* Description of the task
Everything from the first line of the entries through the line containing "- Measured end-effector" is to be retyped exactly, and nothing beyond it.

* Information provided
○ ○ ○ ○
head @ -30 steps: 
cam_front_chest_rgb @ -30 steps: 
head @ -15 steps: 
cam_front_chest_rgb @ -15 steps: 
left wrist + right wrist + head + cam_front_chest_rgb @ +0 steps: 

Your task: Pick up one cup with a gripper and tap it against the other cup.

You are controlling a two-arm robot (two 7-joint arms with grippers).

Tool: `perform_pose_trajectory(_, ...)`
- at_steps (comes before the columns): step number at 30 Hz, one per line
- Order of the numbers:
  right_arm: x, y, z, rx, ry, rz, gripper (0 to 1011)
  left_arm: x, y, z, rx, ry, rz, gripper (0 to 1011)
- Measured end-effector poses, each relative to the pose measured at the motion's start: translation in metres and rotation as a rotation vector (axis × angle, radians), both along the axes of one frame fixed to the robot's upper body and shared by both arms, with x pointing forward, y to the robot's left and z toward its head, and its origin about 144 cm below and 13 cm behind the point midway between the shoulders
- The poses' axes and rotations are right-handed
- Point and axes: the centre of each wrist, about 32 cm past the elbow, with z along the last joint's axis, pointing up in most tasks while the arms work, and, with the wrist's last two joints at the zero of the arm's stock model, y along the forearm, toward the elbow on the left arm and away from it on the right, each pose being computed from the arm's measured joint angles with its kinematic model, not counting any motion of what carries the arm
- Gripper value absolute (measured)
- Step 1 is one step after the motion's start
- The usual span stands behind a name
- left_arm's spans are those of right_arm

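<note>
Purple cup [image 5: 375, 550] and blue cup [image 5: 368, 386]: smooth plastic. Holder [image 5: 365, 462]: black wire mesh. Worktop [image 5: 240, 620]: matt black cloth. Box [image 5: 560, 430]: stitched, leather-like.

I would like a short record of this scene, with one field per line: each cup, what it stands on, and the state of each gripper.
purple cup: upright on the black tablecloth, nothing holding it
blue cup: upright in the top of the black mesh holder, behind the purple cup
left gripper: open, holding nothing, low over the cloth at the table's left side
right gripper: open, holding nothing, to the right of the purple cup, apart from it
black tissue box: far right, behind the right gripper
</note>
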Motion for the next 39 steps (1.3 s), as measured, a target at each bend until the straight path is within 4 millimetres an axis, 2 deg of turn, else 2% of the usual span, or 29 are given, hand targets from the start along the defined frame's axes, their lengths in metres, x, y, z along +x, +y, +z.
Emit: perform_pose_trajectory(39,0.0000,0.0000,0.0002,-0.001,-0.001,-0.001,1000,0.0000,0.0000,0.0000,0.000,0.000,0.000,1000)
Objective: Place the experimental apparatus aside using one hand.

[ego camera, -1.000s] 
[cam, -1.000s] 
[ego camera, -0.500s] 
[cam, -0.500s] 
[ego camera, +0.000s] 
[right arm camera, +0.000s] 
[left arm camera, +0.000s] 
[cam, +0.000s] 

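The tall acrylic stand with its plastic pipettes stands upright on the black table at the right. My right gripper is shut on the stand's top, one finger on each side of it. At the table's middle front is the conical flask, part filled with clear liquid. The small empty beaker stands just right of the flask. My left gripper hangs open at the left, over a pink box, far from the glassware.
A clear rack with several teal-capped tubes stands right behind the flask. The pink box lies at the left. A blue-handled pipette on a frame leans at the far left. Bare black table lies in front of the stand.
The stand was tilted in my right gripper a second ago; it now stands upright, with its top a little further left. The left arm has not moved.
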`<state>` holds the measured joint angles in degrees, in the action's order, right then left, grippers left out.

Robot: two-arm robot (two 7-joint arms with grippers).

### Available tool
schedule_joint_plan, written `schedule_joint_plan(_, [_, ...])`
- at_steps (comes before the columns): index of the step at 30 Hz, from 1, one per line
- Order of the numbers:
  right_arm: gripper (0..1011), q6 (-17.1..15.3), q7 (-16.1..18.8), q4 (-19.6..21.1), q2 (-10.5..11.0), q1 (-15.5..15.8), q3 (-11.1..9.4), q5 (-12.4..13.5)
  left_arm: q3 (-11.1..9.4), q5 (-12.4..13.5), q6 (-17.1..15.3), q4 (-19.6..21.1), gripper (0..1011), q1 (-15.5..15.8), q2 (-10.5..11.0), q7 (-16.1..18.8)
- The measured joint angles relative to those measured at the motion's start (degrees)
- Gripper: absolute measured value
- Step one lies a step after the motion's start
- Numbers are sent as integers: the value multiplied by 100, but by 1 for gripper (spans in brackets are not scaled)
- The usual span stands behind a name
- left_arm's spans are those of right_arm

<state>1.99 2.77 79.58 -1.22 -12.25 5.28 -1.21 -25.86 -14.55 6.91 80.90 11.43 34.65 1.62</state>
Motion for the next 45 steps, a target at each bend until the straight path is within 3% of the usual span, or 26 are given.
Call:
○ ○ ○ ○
* Solution to this problem
head @ -30 steps: 
cam_front_chest_rgb @ -30 steps: 
head @ -15 steps: 
cam_front_chest_rgb @ -15 steps: 
left wrist + right wrist + head + cam_front_chest_rgb @ +0 steps: 

Your task: Pick up one cup with a gripper and tap it against the other cup.

You are controlling a two-arm robot (two 7-joint arms with grippers).

Tool: `perform_pose_trajectory(_, ...)`
- at_steps (comes before the columns): step number at 30 Hz, one per line
- Order of the numbers:
  right_arm: x, y, z, rx, ry, rz, gripper (0 to 1011)
  left_arm: x, y, z, rx, ry, rz, gripper (0 to 1011)
- Measured end-effector poses, each relative to the pose measured at the motion's start: translation in metres and rotation as a rotation vector (axis × angle, radians), both along the axes of one frame fixed to the robot's upper body and shared by both arms, with x pointing forward, y to the robot's left and z toward its head, and its origin about 144 cm below and 13 cm behind the point midway between the shoulders

The answer has been fully stated.